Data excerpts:
--- --- ---
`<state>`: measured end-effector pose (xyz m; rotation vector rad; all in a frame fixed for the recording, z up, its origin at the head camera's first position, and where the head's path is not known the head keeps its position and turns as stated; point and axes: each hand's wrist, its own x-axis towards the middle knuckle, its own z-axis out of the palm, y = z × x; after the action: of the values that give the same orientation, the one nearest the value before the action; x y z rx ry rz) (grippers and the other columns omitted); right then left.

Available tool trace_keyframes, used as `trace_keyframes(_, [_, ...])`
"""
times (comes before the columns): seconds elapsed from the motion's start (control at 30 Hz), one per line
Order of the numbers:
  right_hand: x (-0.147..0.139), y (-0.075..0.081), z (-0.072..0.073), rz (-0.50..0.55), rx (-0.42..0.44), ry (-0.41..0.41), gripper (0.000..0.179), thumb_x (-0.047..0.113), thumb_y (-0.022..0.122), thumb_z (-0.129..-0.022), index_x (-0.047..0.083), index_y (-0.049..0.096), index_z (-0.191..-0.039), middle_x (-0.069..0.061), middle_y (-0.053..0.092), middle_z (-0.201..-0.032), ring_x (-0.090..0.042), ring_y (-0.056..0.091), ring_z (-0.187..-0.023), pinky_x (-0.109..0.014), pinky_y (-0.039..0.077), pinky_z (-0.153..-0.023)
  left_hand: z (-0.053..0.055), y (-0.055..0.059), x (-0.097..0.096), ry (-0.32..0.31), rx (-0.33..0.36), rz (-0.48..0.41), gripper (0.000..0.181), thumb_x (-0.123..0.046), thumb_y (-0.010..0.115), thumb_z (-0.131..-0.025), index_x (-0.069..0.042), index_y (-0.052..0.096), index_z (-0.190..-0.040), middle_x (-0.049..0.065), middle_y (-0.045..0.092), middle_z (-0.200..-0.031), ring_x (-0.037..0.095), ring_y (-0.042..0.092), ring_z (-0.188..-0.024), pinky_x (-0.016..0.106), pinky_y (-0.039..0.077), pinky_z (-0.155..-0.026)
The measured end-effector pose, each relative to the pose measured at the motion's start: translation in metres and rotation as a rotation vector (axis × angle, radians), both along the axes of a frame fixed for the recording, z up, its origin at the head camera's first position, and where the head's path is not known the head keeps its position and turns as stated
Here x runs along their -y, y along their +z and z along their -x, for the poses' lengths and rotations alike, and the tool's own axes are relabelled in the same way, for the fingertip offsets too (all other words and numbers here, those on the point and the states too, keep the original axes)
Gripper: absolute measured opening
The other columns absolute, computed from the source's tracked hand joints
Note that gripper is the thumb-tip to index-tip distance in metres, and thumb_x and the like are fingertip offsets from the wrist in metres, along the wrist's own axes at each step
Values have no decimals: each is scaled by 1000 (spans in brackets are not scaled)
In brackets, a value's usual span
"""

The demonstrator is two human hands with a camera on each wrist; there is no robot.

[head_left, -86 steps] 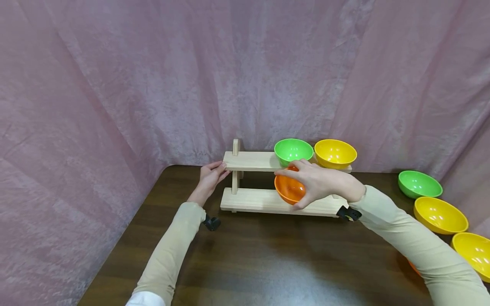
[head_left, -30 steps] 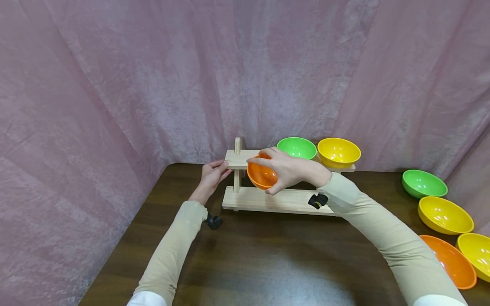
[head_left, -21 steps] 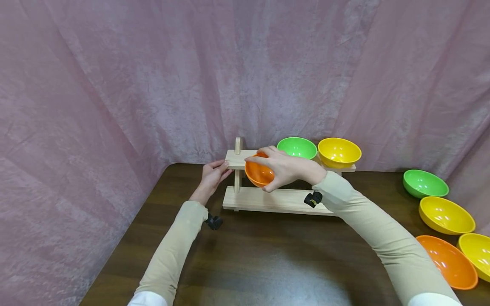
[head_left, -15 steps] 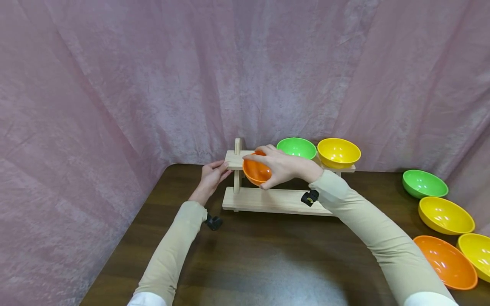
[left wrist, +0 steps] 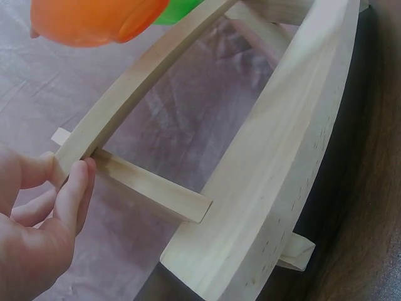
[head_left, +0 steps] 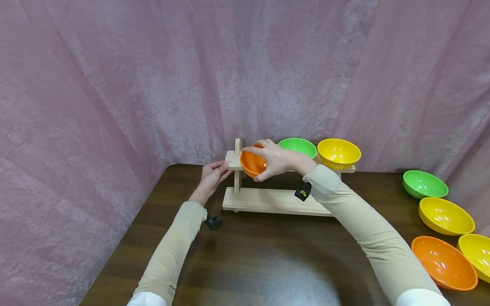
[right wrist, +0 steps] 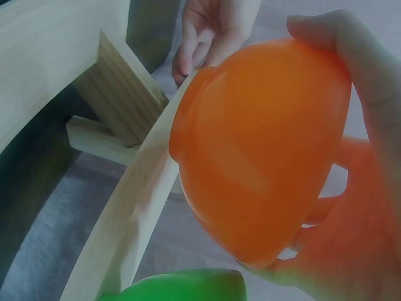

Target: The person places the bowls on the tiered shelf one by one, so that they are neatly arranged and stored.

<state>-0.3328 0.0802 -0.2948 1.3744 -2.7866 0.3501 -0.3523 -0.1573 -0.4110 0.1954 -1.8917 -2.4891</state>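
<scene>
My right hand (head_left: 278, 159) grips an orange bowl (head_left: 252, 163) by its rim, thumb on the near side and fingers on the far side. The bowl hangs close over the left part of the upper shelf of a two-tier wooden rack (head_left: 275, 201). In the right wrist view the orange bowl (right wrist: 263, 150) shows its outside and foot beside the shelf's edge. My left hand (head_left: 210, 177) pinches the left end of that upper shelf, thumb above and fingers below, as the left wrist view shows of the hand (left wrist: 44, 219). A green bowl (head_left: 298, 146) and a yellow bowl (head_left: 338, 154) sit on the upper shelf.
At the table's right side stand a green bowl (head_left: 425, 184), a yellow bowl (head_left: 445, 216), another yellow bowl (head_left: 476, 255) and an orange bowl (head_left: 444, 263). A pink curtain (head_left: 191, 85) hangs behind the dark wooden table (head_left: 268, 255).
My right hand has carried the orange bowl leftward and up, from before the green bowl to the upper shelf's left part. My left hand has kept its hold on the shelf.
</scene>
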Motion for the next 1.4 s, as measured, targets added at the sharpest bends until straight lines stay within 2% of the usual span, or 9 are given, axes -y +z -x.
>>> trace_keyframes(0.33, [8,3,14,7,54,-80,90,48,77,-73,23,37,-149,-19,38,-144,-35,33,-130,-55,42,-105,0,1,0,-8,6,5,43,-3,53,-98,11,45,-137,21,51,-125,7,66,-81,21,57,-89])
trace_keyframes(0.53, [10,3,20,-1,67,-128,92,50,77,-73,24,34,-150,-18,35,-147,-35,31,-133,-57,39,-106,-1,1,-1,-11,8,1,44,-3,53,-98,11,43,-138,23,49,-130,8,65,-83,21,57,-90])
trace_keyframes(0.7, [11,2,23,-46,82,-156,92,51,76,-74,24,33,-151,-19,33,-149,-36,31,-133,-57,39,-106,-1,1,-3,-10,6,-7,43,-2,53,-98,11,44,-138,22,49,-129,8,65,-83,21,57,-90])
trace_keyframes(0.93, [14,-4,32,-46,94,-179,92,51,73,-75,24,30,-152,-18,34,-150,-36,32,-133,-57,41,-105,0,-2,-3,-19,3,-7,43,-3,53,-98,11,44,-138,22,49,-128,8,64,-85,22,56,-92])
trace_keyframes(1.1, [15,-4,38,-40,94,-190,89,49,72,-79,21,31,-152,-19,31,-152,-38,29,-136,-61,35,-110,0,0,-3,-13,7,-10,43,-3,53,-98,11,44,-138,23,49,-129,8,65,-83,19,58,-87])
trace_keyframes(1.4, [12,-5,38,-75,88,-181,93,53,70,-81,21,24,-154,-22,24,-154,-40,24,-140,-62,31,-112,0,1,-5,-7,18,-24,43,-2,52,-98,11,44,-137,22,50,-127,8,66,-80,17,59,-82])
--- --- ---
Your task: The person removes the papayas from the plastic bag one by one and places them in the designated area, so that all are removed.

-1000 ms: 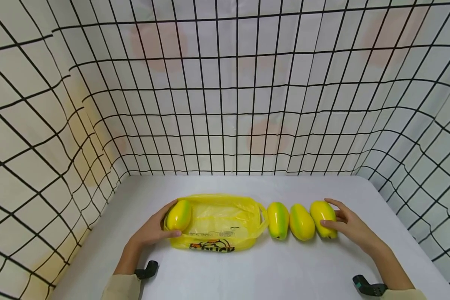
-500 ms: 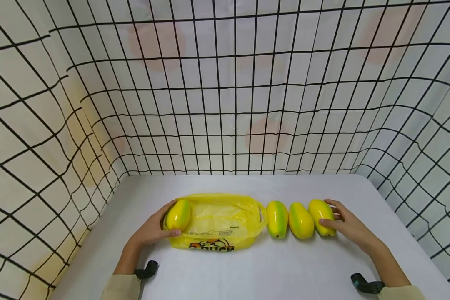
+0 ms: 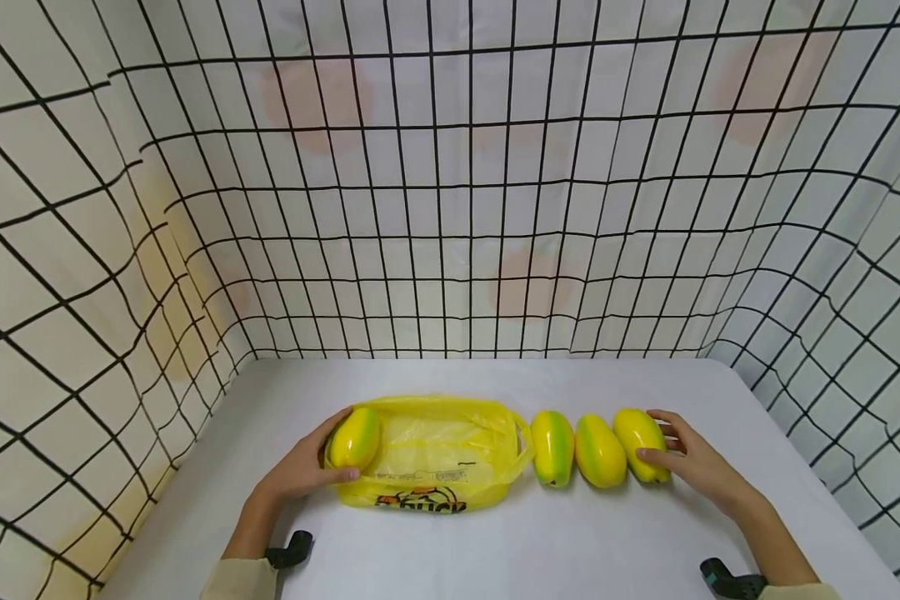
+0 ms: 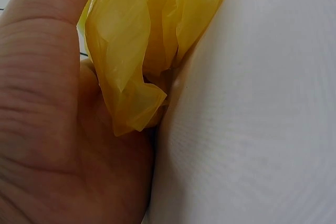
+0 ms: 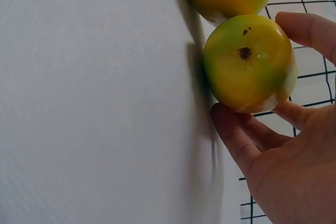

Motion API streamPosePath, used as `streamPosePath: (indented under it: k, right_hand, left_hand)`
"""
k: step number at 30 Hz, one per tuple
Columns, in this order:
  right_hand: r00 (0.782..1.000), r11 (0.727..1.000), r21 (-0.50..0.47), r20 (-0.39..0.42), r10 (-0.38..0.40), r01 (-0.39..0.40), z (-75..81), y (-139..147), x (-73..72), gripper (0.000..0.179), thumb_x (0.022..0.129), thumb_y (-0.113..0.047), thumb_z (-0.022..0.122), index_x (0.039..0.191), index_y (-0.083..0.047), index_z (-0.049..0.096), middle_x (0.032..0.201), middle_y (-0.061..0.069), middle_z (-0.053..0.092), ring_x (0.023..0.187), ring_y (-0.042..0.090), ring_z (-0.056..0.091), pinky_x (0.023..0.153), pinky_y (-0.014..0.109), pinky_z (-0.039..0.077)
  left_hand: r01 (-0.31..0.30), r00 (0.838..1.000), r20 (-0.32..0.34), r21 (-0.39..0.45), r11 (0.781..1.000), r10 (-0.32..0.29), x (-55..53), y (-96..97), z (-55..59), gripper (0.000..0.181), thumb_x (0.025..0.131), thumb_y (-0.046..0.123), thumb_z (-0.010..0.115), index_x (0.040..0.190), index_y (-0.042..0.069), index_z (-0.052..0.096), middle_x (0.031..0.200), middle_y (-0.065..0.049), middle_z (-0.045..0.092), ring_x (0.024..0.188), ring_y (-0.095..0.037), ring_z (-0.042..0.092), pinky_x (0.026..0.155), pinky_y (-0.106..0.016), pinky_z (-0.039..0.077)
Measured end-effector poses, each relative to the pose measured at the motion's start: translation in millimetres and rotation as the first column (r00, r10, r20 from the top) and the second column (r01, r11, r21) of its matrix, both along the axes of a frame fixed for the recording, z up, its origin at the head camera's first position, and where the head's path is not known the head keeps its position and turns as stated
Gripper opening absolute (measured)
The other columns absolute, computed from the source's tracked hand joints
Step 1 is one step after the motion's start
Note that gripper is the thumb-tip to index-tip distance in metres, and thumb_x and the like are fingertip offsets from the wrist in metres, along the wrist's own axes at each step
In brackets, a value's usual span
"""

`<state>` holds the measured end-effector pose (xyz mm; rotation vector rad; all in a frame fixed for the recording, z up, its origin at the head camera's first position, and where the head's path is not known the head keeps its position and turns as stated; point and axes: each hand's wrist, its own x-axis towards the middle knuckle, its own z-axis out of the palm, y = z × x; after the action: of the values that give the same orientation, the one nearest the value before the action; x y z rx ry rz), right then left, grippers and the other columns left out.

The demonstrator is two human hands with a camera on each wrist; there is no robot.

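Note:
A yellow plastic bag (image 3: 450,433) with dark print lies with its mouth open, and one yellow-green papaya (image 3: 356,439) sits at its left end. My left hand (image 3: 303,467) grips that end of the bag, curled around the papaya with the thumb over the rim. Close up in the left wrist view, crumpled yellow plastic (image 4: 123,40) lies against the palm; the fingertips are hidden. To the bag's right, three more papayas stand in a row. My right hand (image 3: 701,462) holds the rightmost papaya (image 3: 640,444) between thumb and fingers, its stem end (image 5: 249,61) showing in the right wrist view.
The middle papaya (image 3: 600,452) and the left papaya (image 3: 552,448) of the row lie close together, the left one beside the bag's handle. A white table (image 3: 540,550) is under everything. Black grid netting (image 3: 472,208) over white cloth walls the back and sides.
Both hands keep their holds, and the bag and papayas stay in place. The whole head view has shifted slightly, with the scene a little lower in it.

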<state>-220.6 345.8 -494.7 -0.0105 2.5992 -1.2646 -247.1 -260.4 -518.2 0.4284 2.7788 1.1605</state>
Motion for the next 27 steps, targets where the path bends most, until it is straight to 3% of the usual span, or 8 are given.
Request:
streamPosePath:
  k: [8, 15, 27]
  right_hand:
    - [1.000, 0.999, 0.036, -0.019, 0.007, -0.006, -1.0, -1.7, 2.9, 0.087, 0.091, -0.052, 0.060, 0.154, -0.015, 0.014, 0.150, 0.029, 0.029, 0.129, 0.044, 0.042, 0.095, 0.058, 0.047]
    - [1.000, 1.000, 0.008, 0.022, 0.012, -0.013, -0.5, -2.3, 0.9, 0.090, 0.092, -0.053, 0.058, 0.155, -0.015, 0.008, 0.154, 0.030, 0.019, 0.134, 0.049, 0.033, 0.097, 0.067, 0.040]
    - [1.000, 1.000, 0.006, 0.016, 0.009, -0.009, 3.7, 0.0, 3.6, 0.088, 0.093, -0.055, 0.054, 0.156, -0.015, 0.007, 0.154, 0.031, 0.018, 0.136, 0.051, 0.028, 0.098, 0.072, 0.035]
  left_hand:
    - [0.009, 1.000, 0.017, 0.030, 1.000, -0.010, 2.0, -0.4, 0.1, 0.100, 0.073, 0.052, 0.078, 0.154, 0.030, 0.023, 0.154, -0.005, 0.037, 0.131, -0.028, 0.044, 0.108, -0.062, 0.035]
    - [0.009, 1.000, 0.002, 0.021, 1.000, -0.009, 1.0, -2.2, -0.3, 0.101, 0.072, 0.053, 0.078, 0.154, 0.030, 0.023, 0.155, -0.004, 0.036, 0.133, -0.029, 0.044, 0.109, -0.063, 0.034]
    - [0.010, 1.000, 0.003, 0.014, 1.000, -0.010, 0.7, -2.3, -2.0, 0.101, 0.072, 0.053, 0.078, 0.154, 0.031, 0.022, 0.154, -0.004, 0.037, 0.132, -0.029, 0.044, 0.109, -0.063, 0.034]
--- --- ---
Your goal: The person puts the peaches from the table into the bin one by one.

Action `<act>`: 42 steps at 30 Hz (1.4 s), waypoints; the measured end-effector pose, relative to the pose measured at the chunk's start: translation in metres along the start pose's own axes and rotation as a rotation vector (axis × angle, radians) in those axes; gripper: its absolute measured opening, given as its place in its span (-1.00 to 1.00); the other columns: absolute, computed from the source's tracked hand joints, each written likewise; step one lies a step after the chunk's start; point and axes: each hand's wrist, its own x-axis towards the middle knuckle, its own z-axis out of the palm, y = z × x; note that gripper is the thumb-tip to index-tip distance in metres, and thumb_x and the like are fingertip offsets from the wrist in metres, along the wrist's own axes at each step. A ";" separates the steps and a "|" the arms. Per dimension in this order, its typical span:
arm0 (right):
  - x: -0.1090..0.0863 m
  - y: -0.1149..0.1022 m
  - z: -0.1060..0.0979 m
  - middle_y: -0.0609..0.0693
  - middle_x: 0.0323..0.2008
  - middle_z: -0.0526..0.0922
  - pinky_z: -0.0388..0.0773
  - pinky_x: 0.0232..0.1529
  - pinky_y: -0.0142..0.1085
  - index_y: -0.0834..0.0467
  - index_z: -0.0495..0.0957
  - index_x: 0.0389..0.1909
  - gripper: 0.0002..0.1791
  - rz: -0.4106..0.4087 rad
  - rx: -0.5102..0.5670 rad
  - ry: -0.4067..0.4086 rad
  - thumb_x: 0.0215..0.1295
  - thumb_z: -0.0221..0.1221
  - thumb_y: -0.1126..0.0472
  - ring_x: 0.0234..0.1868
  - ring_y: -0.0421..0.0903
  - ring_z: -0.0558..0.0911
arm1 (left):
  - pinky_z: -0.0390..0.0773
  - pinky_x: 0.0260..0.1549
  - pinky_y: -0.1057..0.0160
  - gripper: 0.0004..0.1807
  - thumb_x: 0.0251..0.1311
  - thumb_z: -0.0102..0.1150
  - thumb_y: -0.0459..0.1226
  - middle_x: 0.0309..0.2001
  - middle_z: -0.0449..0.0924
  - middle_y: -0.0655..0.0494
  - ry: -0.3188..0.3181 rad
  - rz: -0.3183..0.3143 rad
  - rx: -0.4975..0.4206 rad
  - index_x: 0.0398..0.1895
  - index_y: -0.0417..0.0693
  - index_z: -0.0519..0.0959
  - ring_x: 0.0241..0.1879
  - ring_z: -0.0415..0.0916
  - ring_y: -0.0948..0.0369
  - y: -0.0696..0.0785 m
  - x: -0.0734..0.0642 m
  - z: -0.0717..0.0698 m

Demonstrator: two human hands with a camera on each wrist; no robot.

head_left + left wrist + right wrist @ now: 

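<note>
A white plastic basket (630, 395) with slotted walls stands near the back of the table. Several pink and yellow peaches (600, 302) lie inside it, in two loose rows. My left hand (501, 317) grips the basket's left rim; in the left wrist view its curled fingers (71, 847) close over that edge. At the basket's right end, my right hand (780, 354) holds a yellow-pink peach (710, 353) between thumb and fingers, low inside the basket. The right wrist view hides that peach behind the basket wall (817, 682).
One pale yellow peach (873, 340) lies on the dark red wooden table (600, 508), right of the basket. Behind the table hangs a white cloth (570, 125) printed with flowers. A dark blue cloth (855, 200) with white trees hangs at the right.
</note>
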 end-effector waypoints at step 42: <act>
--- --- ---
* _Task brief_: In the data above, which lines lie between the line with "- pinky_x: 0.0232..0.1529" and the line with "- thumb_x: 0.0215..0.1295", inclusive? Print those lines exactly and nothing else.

* _Response box_:
  - pinky_x: 0.0232..0.1529
  - pinky_y: -0.0142..0.1085
  - index_y: -0.0834..0.0467
  - index_z: -0.0495..0.0957
  - index_x: 0.0389..0.1909
  - gripper: 0.0002..0.1791
  - rz: -0.4106..0.4087 rad
  - rx: -0.5102..0.5670 rad
  - ry: -0.4067..0.4086 rad
  - thumb_x: 0.0215..0.1295

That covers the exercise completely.